**WHAT IS NEEDED**
Extract the complete listing and repeat it word for word.

**DATA EXTRACT**
=== Begin Enclosure ===
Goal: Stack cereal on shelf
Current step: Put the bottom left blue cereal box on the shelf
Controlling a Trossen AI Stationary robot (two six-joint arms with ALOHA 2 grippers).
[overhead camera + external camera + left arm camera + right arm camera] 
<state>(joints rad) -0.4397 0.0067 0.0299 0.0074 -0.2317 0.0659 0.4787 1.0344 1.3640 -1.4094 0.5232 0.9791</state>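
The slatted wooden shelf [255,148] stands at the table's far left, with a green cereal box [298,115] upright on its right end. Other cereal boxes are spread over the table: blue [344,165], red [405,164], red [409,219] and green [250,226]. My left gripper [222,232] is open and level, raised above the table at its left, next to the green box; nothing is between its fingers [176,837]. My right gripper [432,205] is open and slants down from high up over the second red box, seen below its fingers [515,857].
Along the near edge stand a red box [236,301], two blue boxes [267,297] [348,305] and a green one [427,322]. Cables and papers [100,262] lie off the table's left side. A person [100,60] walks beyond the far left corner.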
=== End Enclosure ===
**OUTPUT FOR THIS TASK**
Goal: Stack cereal on shelf
Current step: Put the bottom left blue cereal box on the shelf
Controlling a Trossen AI Stationary robot (two six-joint arms with ALOHA 2 grippers).
[overhead camera + external camera + left arm camera + right arm camera] 
<state>(joints rad) -0.4397 0.0067 0.0299 0.0074 -0.2317 0.0659 0.4787 1.0344 1.3640 -1.4094 0.5232 0.9791</state>
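The slatted wooden shelf [255,148] stands at the table's far left, with a green cereal box [298,115] upright on its right end. Other cereal boxes are spread over the table: blue [344,165], red [405,164], red [409,219] and green [250,226]. My left gripper [222,232] is open and level, raised above the table at its left, next to the green box; nothing is between its fingers [176,837]. My right gripper [432,205] is open and slants down from high up over the second red box, seen below its fingers [515,857].
Along the near edge stand a red box [236,301], two blue boxes [267,297] [348,305] and a green one [427,322]. Cables and papers [100,262] lie off the table's left side. A person [100,60] walks beyond the far left corner.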

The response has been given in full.